So comparing the balance of different fighting games has 4 primary problems.
First, it doesn't take into account differences in format of the games. Suppose I say a matchup is "3:7"; does that mean I win 3 out of 10...
- 1 1-Stock Game?
- 1 2-Stock Game?
- 1 3-stock Game?
- 1 4-stock Game?
- Any of the above with the addition of a timer?
- 1 Bo3 Rounds of any of the above?
- 1 Bo3 Round with meter carry-over?
- 1 Bo5 Round of either?
- 2 Round Sets of any of those?
- 3 Round Sets of any of those?
Sure, we can say "default settings" (pretending they exist and are universally accepted), but now we're just comparing Apples and Oranges--even more than we already are.
The different structuring of the game and the radical difference of carrying over damage, stale moves, rage, meter, or other resources has a huge impact on what the definition of these ratios are.
Second, these ratios are abstracted to the point where when communities discuss them, they have little connection to actual statistical results and are just mnemonic labels the community ascribes based on social convention.

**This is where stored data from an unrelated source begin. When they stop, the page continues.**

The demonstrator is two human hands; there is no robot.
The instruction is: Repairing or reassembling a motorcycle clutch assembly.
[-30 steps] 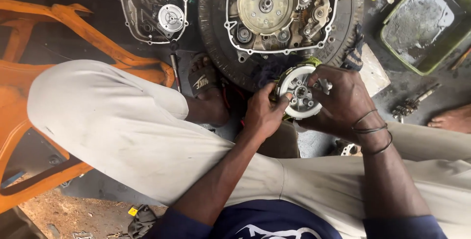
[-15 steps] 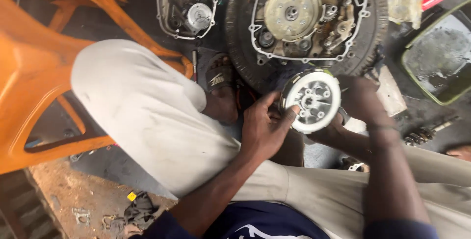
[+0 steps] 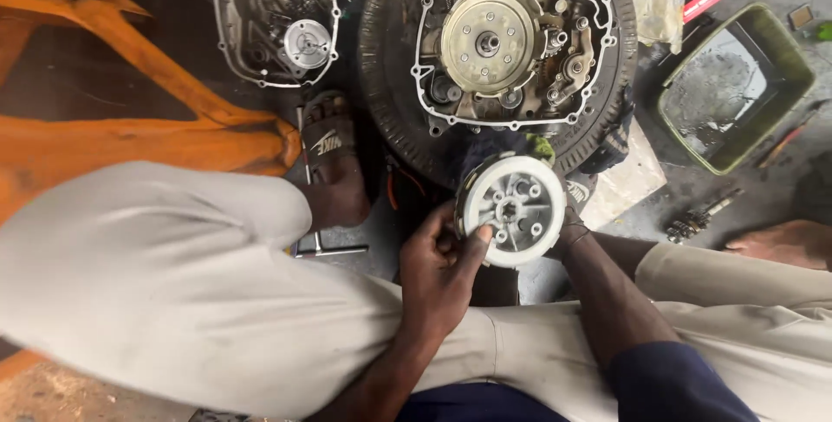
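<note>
Far left: orange plastic chair (image 3: 130,140), tipped beside a pale trouser leg (image 3: 173,275). Next along, top: loose engine side cover (image 3: 276,19) lying inner face up, with a sandalled foot (image 3: 334,166) below it and a T-handled wrench (image 3: 316,244) flat on the floor near the heel. Centre top: opened engine case (image 3: 511,41) resting inside a tyre (image 3: 390,84), its round clutch basket facing up. Just below the tyre, held over the gap between the knees: a pale round clutch pressure plate (image 3: 513,207), spoked face toward the camera. Left hand (image 3: 442,270) closed on its lower left rim, thumb pressed onto the face near the hub, fingers curled behind. Right hand (image 3: 568,223) mostly hidden behind the plate, apparently cupping the right edge; finger positions there cannot be told. Judged from its look: cast metal, stiff, moderately heavy for its size, probably oily and so slippery; best taken by the outer rim with both hands, or with fingers hooked through the spoke openings, keeping clear of the machined faces. Further right: grubby sheet of cardboard (image 3: 628,184) under the tyre's edge, a green oil tray (image 3: 737,84) holding dark liquid, small geared shaft (image 3: 702,214) on the concrete, and a bare foot (image 3: 784,244) at the far right
</note>
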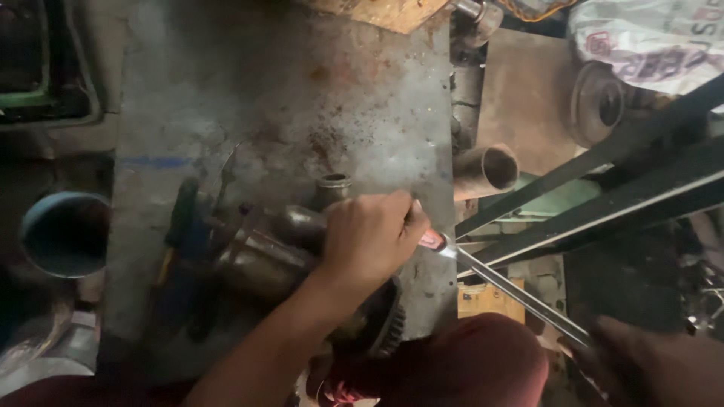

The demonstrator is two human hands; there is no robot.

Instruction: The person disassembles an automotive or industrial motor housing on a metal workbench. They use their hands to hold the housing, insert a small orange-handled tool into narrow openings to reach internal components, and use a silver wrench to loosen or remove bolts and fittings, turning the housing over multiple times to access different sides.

A "8:2" in one community is not the same as an "8:2" in another community.
Third, there is no singular definition of what makes a set of data "more balanced." Two people could have access to perfect data for two different games and still disagree on which one is "more balanced." For example, I am pretty sure the best measure is "standard deviation of matchup ratios"; other people have other viewpoints, and I think they are wrong but certainly can't ignore that it is a disputed subject. Though I disagree, I don't think it's asinine to instead demand a criteria fixated solely on top-level viability, nor to insist on some kind of recursive, weighted measure.
For example, suppose we agree that Ganon in Brawl was the worst character and had a 2:8 matchup against Olimar. If we improve that to a 3:7, is the game more balanced? I would insist it is (just the tiniest bit), but others would say it actually isn't since Ganon is still not viable at top-level play. The point isn't who is correct, but that it's a matter of dispute with no common definition.
Fourth, even if you agree with my (definitely best) definition of "standard deviation of matchup ratios", an implication of that is that larger casts will tend to be more balanced. This is at odds with most people's intuitions regarding balance, since balance is a subtractive design element (so laymen evaluate it based on outlier anecdotes) and balance design work is indeed exponentially more difficult with more characters. (There is on average "less distance to go", but the difficulty of going that distance is exponentially higher.)
For example, if Ryu has a 8:2 matchup against E.Honda in SF2, that's 1/120 matchups, or 0.833% of the entire game.
But if Meta Knight has a 8:2 matchup against Little Mac, that's 1/1326 matchups, or 0.075% of the entire game.
A single skewed matchup in Smash 4, in almost all statistical measures you could consider, has less than a tenth the significance of an equally skewed matchup in Super Turbo. The larger the roster gets, the higher the natural density of even matchup becomes. This is the sort of statistical reality that many people have trouble internalizing, and reject on principle.
In other words, even if you overcame all the other issues to establish a "fair" comparison, most people would not care to listen to it anyway.